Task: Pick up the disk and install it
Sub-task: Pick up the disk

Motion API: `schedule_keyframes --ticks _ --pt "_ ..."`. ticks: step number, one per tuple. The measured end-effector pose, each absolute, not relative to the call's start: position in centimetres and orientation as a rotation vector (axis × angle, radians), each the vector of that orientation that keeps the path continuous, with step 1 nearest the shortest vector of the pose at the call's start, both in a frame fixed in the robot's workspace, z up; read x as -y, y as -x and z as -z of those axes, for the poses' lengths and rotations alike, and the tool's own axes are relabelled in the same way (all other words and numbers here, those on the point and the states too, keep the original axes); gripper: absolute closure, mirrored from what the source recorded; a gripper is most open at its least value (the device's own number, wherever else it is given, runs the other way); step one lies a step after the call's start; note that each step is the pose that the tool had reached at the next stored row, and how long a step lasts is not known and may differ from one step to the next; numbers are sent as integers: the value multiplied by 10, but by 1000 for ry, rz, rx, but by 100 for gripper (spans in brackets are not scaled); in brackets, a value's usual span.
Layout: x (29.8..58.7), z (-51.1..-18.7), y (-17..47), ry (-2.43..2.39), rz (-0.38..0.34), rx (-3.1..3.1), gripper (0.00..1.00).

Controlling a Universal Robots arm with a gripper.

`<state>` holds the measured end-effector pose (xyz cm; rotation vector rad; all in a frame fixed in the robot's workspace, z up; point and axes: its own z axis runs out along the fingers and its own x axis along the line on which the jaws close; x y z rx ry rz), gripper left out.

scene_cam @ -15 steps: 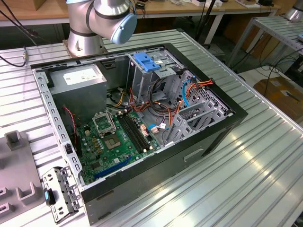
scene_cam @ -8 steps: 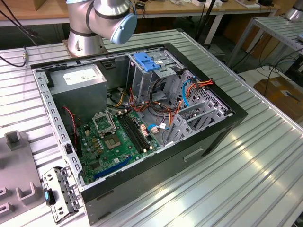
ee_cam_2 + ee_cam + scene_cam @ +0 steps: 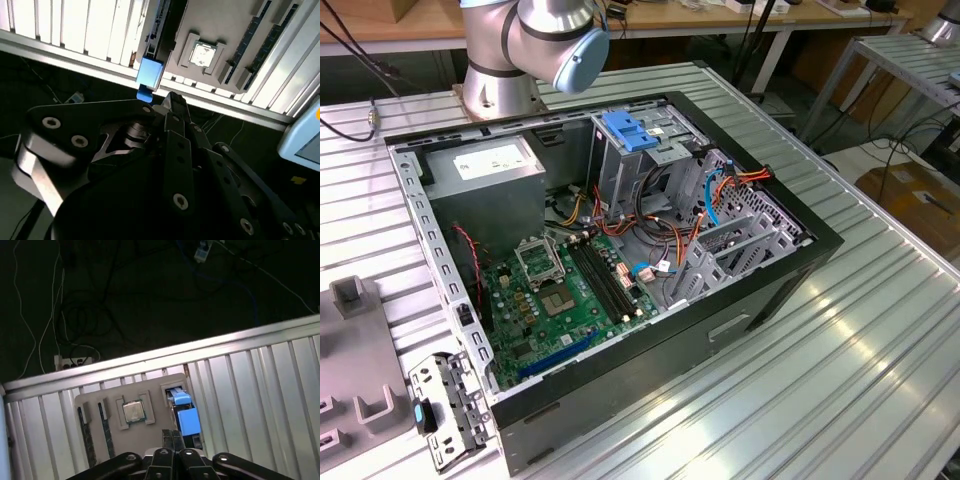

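Barely started tbh: the gripper [image 3: 173, 434] has its jaws pinched shut on nothing, and the disk [image 3: 186, 419] sits in the grey tray [image 3: 147, 437] just past the jaws (nothing installed yet).

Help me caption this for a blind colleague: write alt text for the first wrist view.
The closed gripper sits close beside the blue-framed disk, which stands in a slot of a grey tray. The tray also holds a processor chip and two memory sticks, on a ribbed metal table with a dark, cable-strewn floor beyond.
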<state>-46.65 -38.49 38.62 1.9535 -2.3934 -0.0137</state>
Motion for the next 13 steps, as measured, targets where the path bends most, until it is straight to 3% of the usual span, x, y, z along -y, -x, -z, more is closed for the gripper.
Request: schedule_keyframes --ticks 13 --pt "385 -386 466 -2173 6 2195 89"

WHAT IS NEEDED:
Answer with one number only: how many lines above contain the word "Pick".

ANSWER FOR THE TASK:
2